**WHAT IS EXPECTED:** Without any of its pictures, the listing below should be output exactly.

________________________

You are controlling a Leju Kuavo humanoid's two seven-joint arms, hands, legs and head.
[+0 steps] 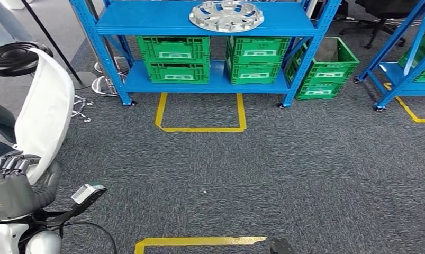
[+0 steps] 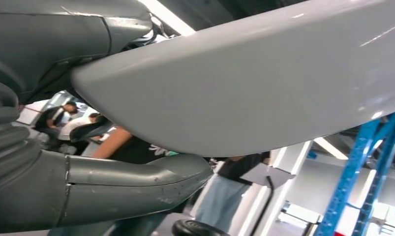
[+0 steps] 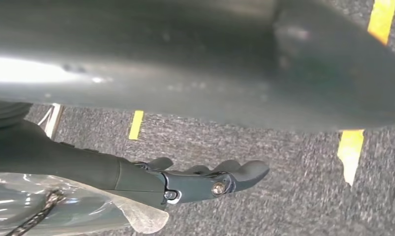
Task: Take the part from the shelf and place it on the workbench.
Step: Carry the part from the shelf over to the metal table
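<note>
My left hand grips the lower end of a long, white curved panel, which stands upright at the far left of the head view. In the left wrist view the white panel spans the picture, with the grey thumb pressed beneath it. A silver wheel cover lies on the top board of the blue shelf straight ahead, well apart from both hands. My right hand hangs over the grey carpet with its fingers stretched out and nothing in them.
Green crates fill the shelf's lower board, and another green crate stands on the floor beside it. Yellow tape marks the carpet. A second blue shelf is at the right. A black disc and people are at my left.
</note>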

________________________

**RESULT BELOW:**
You are controlling a Leju Kuavo humanoid's two seven-joint arms, hands, legs and head.
[+0 steps] 
[+0 steps] 
[+0 steps] 
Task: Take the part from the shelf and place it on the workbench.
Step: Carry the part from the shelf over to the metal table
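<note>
My left hand grips the lower end of a long, white curved panel, which stands upright at the far left of the head view. In the left wrist view the white panel spans the picture, with the grey thumb pressed beneath it. A silver wheel cover lies on the top board of the blue shelf straight ahead, well apart from both hands. My right hand hangs over the grey carpet with its fingers stretched out and nothing in them.
Green crates fill the shelf's lower board, and another green crate stands on the floor beside it. Yellow tape marks the carpet. A second blue shelf is at the right. A black disc and people are at my left.
</note>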

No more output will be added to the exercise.